Eks-pelabuhan ini juga menyimpan jejak sejarah perjuangan rakyat Bali melawan penjajahan bangsa Belanda. Karena itulah pemerintah kemudian membangun sebuah monumen Yudha Mandala (1987) setinggi 12 meter untuk mengenang peristiwa bersejarah tersebut. Monumen tersebut berupa sebuah tugu yang menggambarkan seorang laskar rakyat yang gagah berani sambil memegang bendera merah dengan tangan menunjuk ke arah laut. Dalam pose tersebut, sang laskar digambarkan ingin memberitahu teman seperjuangan tentang rencana kedatangan kapal penjajah Belanda.

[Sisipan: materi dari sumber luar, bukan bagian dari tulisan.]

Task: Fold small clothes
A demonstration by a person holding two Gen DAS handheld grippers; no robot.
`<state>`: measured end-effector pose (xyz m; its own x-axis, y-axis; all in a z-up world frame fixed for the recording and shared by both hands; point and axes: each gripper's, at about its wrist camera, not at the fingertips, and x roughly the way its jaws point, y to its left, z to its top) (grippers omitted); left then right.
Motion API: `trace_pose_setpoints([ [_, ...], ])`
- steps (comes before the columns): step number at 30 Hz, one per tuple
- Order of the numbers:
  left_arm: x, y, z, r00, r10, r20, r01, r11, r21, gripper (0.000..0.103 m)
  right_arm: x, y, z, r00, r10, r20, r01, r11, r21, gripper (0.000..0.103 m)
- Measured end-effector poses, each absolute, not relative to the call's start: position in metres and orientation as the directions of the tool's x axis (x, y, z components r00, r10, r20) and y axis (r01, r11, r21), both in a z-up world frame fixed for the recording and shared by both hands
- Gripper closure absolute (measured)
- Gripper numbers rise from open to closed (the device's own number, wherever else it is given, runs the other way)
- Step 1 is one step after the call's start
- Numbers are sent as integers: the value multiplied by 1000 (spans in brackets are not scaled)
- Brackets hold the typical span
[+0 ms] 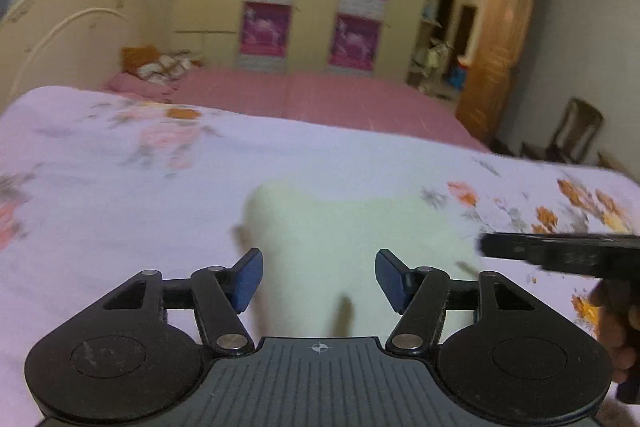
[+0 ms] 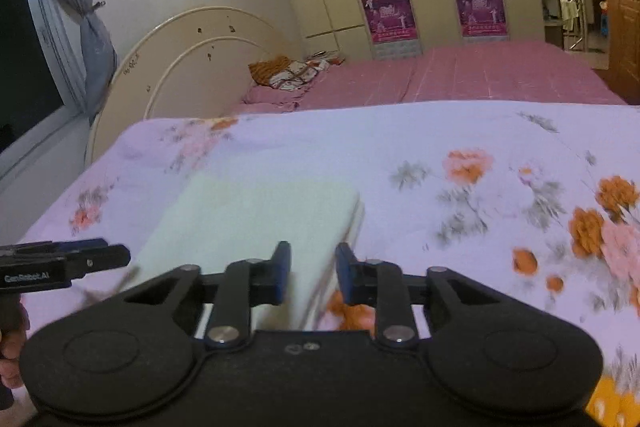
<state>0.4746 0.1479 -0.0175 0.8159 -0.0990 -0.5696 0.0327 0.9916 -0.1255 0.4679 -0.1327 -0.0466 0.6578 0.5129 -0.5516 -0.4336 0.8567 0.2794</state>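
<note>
Fingers [image 1: 256, 279] of left gripper [image 1: 319, 279] apart over folded cloth [image 1: 340, 227], right gripper [image 2: 310, 273] narrowly parted, both angled down.

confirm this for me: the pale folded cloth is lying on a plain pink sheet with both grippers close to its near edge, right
Not quite. The pale folded cloth lies on a lilac sheet printed with flowers; the plain pink sheet covers the bed behind it. The right wrist view shows this best. The rest holds: the left gripper and the right gripper are both close to its near edge.
</note>
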Motion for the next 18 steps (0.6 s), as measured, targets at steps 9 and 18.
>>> trace_pose_setpoints([
  [9, 513, 131, -48, 776, -93, -623, 43, 995, -95, 41, 502, -96, -77, 582, 479, -658, -491, 851, 185, 86],
  [18, 399, 159, -36, 816, -64, -575, -54, 981, -185, 41, 423, -141, -45, 554, 549, -626, -503, 820, 273, 82],
])
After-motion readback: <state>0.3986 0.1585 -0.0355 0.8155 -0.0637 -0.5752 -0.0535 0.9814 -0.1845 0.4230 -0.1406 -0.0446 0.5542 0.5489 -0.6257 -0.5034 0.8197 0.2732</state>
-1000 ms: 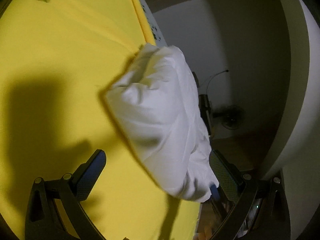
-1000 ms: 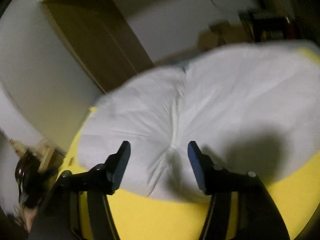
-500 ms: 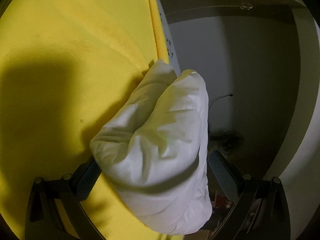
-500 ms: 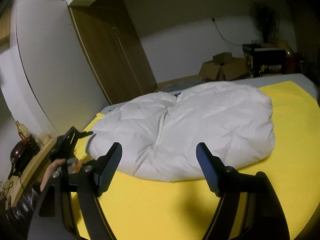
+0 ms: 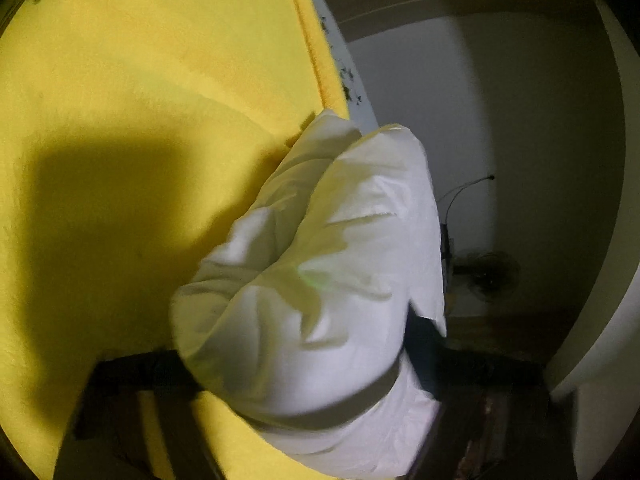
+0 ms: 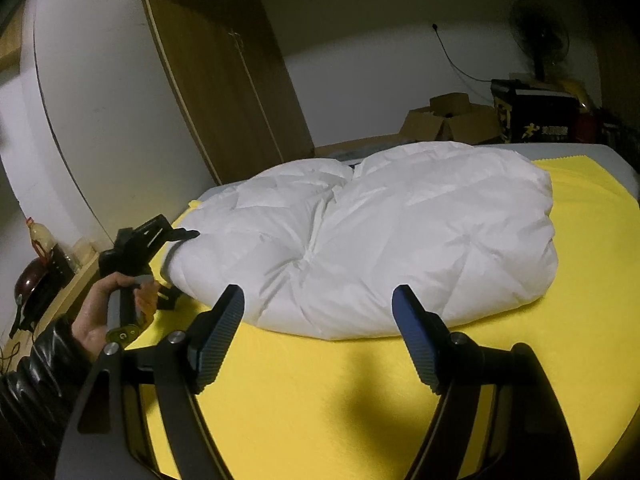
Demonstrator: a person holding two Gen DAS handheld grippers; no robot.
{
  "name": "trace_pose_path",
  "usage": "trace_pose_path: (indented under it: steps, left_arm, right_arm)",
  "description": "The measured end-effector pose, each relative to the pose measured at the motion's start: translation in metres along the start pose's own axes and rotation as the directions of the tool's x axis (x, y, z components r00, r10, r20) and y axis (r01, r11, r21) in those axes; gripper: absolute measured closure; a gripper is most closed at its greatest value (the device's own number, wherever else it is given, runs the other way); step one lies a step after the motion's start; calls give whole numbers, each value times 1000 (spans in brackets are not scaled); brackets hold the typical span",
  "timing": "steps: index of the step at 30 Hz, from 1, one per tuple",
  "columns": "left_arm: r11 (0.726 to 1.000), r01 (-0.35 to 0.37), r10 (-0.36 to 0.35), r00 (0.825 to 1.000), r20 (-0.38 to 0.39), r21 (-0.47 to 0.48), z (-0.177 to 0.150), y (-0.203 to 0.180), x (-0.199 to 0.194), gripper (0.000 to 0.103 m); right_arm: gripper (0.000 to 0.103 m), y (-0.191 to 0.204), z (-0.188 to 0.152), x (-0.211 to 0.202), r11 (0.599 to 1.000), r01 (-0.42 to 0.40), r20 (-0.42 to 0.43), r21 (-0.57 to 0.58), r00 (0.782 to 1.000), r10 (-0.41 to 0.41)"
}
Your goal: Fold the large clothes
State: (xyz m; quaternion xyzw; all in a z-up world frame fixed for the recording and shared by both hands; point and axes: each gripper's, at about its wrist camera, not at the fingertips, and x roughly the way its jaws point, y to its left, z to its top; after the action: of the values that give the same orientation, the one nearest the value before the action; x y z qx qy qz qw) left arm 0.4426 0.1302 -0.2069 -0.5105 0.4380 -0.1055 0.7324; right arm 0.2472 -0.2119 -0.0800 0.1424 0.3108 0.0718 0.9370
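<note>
Blur smears the left wrist view, so we cannot make out our left gripper (image 5: 296,364) cleanly: its fingers (image 5: 148,376) show only as dark streaks, mostly buried under the white puffy down jacket (image 5: 320,280). From the right wrist view we see that gripper (image 6: 176,264) at the jacket's left end, one finger above the fabric and one below, clamped on the garment's edge, with the person's left hand (image 6: 116,304) around its handle. The far side of the jacket is hidden behind its own bulk, and a dark patch at its top seam is too small to identify.

Our right gripper (image 6: 318,312) stands spread wide and holds nothing; its blue-padded fingers (image 6: 218,332) hover just short of the jacket's near edge, not touching it. The down jacket (image 6: 380,248) lies bunched and doubled over on the yellow cloth (image 6: 520,380) covering the bed. A wooden wardrobe (image 6: 228,80), cardboard boxes (image 6: 448,120) and a fan (image 6: 540,36) stand behind.
</note>
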Motion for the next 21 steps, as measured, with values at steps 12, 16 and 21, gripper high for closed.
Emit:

Kini bekas Pelabuhan Buleleng tersebut dialihfungsikan menjadi sebuah obyek wisata di Kota Singaraja yang dimulai dengan penataan agar terlihat menarik dan nyaman. Terus apa lagi yang menarik di kawasan ini? Bekas kantor administrasi pelabuhan dengan desain khas bernuansa kolonial tetap dipertahankan dan digunakan sebagai kantor pengelola obyek wisata ini. Karena itu, ia juga berfungsi sebagai obyek wisata sejarah bangunan tua. Di sebelah timur kantor ini terdapat klenteng Ling Gwan Kion dengan bergaya Tiongkok dan berwarna merah, kuning dan putih. Klenteng tertua di Singaraja ini didirikan pada tahun 1873 sebagai tempat ibadah umat Tri Dharma yaitu Tao, Konghucu dan Budha.
Sementara di sebelah timurnya lagi terdapat jembatan lengkung berwarna putih berpilar sebelas pada kedua sisinya yang dibuat pada zaman kolonial. Hingga kini pilar-pilarnya masih kelihatan kekar membentang di atas Sungai Buleleng. Kemudian, di sebelah barat kantor, ada Pura Segara desa adat Buleleng dengan arsitektur khas Bali dan sedikit sentuhan ornamen Tionghoa.
Sebagai tempat wisata, kawasan ini juga dipercantik dengan taman minimalis dengan pemandangan laut. Dengan demikian, ia juga cocok untuk obyek swafoto bersama sahabat, anggota keluarga atau sang kekasih. Sarana penunjang obyek wisata ini juga meliputi taman bermain anak-anak, restoran terapung, tempat memancing di ujung restoran, toilet, pos keamanan, spot olahraga dan kantor pengelola.
Restoran terapung tersebut dibuat dari kayu-kayu tua bekas dermaga. Tentu saja, ini menjadi daya tarik tersendiri bagi wisatawan ketika berkunjung ke eks-Pelabuhan Buleleng. Sambil menyantap hidangan lezat, para pengunjung dapat menikmati indahnya panorama pantai yang disertai deburan ombak dan hembusan angin laut sepoi-sepoi. Selain restoran di atas, ada juga pedagang kaki lima di area obyek yang menjajakan makanan dengan pilihan beragam menu dan harga terjangkau. Jadi, jangan khawatir menjadi kelaparan setelah menelusuri keindahan obyek ini!